Task to carry out. When you write out the entries, keep every line exactly as it appears.

Records.
-*-

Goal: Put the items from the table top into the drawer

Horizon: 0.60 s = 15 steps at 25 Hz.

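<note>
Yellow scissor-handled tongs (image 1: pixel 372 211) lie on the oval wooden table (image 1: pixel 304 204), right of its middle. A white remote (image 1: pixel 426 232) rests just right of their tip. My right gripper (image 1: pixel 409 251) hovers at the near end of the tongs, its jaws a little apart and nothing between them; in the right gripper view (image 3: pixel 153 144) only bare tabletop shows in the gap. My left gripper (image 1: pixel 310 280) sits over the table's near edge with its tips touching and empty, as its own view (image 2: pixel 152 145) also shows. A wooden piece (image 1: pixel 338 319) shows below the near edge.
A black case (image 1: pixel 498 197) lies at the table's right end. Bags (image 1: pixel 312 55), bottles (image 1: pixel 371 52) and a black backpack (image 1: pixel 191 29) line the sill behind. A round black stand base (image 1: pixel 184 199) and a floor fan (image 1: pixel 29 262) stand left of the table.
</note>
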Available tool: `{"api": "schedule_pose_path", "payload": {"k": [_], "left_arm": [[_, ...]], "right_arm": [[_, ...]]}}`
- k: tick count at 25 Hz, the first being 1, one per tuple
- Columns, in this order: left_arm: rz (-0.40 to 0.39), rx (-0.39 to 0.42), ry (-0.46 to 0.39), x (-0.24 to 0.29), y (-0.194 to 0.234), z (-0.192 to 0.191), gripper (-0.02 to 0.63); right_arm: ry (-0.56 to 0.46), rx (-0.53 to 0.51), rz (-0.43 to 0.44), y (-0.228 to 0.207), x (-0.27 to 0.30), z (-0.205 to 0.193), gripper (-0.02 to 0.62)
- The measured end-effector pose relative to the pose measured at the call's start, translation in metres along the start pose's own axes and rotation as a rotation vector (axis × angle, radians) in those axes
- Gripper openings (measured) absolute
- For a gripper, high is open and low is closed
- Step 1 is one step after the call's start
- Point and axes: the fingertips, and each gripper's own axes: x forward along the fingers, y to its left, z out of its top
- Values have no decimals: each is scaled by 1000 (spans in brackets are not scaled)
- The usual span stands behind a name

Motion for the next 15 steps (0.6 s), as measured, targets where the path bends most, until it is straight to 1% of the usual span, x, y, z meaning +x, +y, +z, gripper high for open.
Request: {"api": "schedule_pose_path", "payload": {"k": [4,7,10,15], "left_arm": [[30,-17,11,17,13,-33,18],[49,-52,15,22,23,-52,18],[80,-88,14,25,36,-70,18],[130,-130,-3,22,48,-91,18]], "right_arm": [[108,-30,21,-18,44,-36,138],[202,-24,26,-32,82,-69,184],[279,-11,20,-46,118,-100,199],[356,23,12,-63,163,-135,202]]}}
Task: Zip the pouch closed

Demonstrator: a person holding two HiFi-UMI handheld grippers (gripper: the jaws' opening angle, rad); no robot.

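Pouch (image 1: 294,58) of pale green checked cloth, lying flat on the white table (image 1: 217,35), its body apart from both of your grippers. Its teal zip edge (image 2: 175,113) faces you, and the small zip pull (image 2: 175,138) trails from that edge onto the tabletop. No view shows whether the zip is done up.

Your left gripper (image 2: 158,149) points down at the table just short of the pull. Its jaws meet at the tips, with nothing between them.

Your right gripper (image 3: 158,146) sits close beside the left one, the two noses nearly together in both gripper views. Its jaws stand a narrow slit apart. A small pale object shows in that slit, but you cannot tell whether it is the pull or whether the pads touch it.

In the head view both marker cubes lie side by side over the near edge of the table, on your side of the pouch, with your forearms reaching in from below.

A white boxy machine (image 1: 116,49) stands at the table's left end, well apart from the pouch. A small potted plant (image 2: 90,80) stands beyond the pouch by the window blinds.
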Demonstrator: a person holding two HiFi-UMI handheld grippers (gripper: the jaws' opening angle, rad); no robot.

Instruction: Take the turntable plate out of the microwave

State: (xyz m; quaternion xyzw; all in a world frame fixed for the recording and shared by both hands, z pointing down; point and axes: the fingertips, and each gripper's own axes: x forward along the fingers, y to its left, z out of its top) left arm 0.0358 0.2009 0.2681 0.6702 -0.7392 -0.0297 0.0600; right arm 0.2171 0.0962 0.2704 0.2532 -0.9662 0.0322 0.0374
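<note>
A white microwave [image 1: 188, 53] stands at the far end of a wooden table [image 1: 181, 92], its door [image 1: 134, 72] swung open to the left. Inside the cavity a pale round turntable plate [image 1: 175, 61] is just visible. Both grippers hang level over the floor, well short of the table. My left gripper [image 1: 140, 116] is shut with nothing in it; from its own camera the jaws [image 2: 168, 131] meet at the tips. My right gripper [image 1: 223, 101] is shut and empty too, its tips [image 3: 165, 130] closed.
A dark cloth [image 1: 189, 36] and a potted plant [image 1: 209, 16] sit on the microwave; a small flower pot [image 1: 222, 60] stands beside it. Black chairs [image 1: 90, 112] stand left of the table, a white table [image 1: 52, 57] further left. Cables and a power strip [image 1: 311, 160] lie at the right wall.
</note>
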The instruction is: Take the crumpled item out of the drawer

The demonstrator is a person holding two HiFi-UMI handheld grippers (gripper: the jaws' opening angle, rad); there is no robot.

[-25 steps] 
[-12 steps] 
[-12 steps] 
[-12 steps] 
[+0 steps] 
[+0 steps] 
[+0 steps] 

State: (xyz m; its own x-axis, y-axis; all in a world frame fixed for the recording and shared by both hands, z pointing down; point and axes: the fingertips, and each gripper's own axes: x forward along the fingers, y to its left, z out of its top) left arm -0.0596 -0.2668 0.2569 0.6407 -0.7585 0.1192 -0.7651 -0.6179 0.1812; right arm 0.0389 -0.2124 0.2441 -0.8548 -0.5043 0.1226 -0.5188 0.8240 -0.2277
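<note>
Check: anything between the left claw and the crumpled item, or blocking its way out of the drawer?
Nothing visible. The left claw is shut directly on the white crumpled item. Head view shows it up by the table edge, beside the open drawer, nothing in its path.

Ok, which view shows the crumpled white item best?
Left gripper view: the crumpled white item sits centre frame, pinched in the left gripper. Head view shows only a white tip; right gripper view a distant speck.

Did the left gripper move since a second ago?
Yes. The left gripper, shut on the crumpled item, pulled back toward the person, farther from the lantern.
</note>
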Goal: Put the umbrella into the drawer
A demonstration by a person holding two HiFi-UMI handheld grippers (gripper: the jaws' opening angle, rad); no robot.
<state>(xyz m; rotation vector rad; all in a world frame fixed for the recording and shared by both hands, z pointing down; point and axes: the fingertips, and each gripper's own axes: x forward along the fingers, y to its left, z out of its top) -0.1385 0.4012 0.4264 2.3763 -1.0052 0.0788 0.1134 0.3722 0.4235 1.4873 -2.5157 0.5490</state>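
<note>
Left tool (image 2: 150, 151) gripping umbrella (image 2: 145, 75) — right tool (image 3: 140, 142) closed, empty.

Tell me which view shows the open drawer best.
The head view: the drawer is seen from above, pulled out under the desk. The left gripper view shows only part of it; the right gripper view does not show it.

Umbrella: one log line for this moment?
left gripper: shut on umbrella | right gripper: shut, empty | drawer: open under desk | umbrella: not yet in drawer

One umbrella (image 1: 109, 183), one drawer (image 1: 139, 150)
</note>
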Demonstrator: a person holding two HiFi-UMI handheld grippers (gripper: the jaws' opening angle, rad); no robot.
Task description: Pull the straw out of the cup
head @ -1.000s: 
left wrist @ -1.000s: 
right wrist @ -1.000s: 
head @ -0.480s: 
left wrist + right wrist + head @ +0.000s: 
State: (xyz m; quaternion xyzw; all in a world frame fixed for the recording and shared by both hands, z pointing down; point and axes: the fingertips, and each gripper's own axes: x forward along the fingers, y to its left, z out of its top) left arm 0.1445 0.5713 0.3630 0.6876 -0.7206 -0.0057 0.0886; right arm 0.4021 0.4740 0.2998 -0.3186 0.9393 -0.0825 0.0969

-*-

Written solution.
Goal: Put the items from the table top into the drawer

Horizon: 0.60 s = 15 steps at 25 Hz.

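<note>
Yellow scissor-handled tongs (image 1: pixel 372 211) lie on the oval wooden table (image 1: pixel 304 204), right of its middle. A white remote (image 1: pixel 426 232) rests just right of their tip. My right gripper (image 1: pixel 409 251) hovers at the near end of the tongs, its jaws a little apart and nothing between them; in the right gripper view (image 3: pixel 153 144) only bare tabletop shows in the gap. My left gripper (image 1: pixel 310 280) sits over the table's near edge with its tips touching and empty, as its own view (image 2: pixel 152 145) also shows. A wooden piece (image 1: pixel 338 319) shows below the near edge.
A black case (image 1: pixel 498 197) lies at the table's right end. Bags (image 1: pixel 312 55), bottles (image 1: pixel 371 52) and a black backpack (image 1: pixel 191 29) line the sill behind. A round black stand base (image 1: pixel 184 199) and a floor fan (image 1: pixel 29 262) stand left of the table.
</note>
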Available tool: `{"api": "schedule_pose_path", "payload": {"k": [_], "left_arm": [[_, ...]], "right_arm": [[_, ...]]}}`
- k: tick count at 25 Hz, the first being 1, one per tuple
- Columns, in this order: left_arm: rz (-0.40 to 0.39), rx (-0.39 to 0.42), ry (-0.46 to 0.39), x (-0.24 to 0.29), y (-0.194 to 0.234), z (-0.192 to 0.191), gripper (-0.02 to 0.63); right_arm: ry (-0.56 to 0.46), rx (-0.53 to 0.51), rz (-0.43 to 0.44), y (-0.228 to 0.207), x (-0.27 to 0.30), z (-0.205 to 0.193), gripper (-0.02 to 0.62)
- The measured end-effector pose relative to the pose measured at the call's start, translation in metres along the start pose's own axes and rotation as a rotation vector (axis × angle, radians) in those axes
- Gripper openings (measured) absolute
- For a gripper, high is open and low is closed
- Step 1 is one step after the call's start
- Point and axes: the fingertips, and each gripper's own axes: x forward along the fingers, y to its left, z out of its top
- Values have no decimals: each is scaled by 1000 (spans in brackets are not scaled)
- The usual span stands behind a name

Motion for the next 15 steps (0.6 s), as measured, targets where the path bends most, until it is straight to 1% of the usual span, x, y, z meaning +x, +y, +z, gripper high for open.
Request: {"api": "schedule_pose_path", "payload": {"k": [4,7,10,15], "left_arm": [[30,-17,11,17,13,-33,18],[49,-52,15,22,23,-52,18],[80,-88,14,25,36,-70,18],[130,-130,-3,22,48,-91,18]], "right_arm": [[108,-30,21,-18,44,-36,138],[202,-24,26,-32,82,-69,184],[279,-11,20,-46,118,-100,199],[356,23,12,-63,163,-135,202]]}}
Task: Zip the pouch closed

Demonstrator: a person holding two HiFi-UMI handheld grippers (gripper: the jaws' opening angle, rad); no robot.

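Pouch (image 1: 294,58) of pale green checked cloth, lying flat on the white table (image 1: 217,35), its body apart from both of your grippers. Its teal zip edge (image 2: 175,113) faces you, and the small zip pull (image 2: 175,138) trails from that edge onto the tabletop. No view shows whether the zip is done up.

Your left gripper (image 2: 158,149) points down at the table just short of the pull. Its jaws meet at the tips, with nothing between them.

Your right gripper (image 3: 158,146) sits close beside the left one, the two noses nearly together in both gripper views. Its jaws stand a narrow slit apart. A small pale object shows in that slit, but you cannot tell whether it is the pull or whether the pads touch it.

In the head view both marker cubes lie side by side over the near edge of the table, on your side of the pouch, with your forearms reaching in from below.

A white boxy machine (image 1: 116,49) stands at the table's left end, well apart from the pouch. A small potted plant (image 2: 90,80) stands beyond the pouch by the window blinds.
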Demonstrator: a person holding two HiFi-UMI handheld grippers (gripper: the jaws' opening angle, rad); no robot.

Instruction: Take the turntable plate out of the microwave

State: (xyz m; quaternion xyzw; all in a world frame fixed for the recording and shared by both hands, z pointing down; point and axes: the fingertips, and each gripper's own axes: x forward along the fingers, y to its left, z out of its top) left arm 0.0358 0.2009 0.2681 0.6702 -0.7392 -0.0297 0.0600; right arm 0.2171 0.0962 0.2704 0.2532 -0.9662 0.0322 0.0374
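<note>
A white microwave [image 1: 188, 53] stands at the far end of a wooden table [image 1: 181, 92], its door [image 1: 134, 72] swung open to the left. Inside the cavity a pale round turntable plate [image 1: 175, 61] is just visible. Both grippers hang level over the floor, well short of the table. My left gripper [image 1: 140, 116] is shut with nothing in it; from its own camera the jaws [image 2: 168, 131] meet at the tips. My right gripper [image 1: 223, 101] is shut and empty too, its tips [image 3: 165, 130] closed.
A dark cloth [image 1: 189, 36] and a potted plant [image 1: 209, 16] sit on the microwave; a small flower pot [image 1: 222, 60] stands beside it. Black chairs [image 1: 90, 112] stand left of the table, a white table [image 1: 52, 57] further left. Cables and a power strip [image 1: 311, 160] lie at the right wall.
</note>
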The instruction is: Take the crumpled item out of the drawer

The demonstrator is a person holding two HiFi-UMI handheld grippers (gripper: the jaws' opening angle, rad); there is no robot.

[-25 steps] 
[-12 steps] 
[-12 steps] 
[-12 steps] 
[+0 steps] 
[+0 steps] 
[+0 steps] 

State: (xyz m; its own x-axis, y-axis; all in a world frame fixed for the recording and shared by both hands, z pointing down; point and axes: the fingertips, and each gripper's own axes: x forward along the fingers, y to its left, z out of its top) left arm -0.0596 -0.2668 0.2569 0.6407 -0.7585 0.1192 -0.7651 -0.6179 0.1812; right arm 0.0389 -0.2124 0.2441 -0.8548 -0.5043 0.1226 -0.5188 0.8240 -0.2277
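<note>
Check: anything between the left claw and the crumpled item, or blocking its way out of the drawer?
Nothing visible. The left claw is shut directly on the white crumpled item. Head view shows it up by the table edge, beside the open drawer, nothing in its path.

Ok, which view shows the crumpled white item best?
Left gripper view: the crumpled white item sits centre frame, pinched in the left gripper. Head view shows only a white tip; right gripper view a distant speck.

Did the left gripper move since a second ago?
Yes. The left gripper, shut on the crumpled item, pulled back toward the person, farther from the lantern.
</note>
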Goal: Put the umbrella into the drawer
A demonstration by a person holding two HiFi-UMI handheld grippers (gripper: the jaws' opening angle, rad); no robot.
<state>(xyz m; rotation vector rad; all in a world frame fixed for the recording and shared by both hands, z pointing down; point and axes: the fingertips, and each gripper's own axes: x forward along the fingers, y to its left, z out of its top) -0.1385 0.4012 0.4264 2.3763 -1.0052 0.0788 0.1134 0.3722 0.4235 1.4873 -2.5157 0.5490</state>
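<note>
Left tool (image 2: 150, 151) gripping umbrella (image 2: 145, 75) — right tool (image 3: 140, 142) closed, empty.

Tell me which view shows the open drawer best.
The head view: the drawer is seen from above, pulled out under the desk. The left gripper view shows only part of it; the right gripper view does not show it.

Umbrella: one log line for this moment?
left gripper: shut on umbrella | right gripper: shut, empty | drawer: open under desk | umbrella: not yet in drawer

One umbrella (image 1: 109, 183), one drawer (image 1: 139, 150)
</note>
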Demonstrator: a person holding two HiFi-UMI handheld grippers (gripper: the jaws' opening angle, rad); no robot.
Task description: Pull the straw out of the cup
head @ -1.000s: 
left wrist @ -1.000s: 
right wrist @ -1.000s: 
head @ -0.480s: 
left wrist + right wrist + head @ +0.000s: 
State: (xyz m; quaternion xyzw; all in a world frame fixed for the recording and shared by both hands, z pointing down; point and axes: the fingertips, and each gripper's own axes: x forward along the fingers, y to its left, z out of its top) left arm 0.1445 0.5713 0.3630 0.6876 -0.7206 -0.0057 0.0886; right arm 0.4021 0.4740 0.2998 -0.3186 0.9393 -0.0825 0.0969

This concludes the output for the exercise.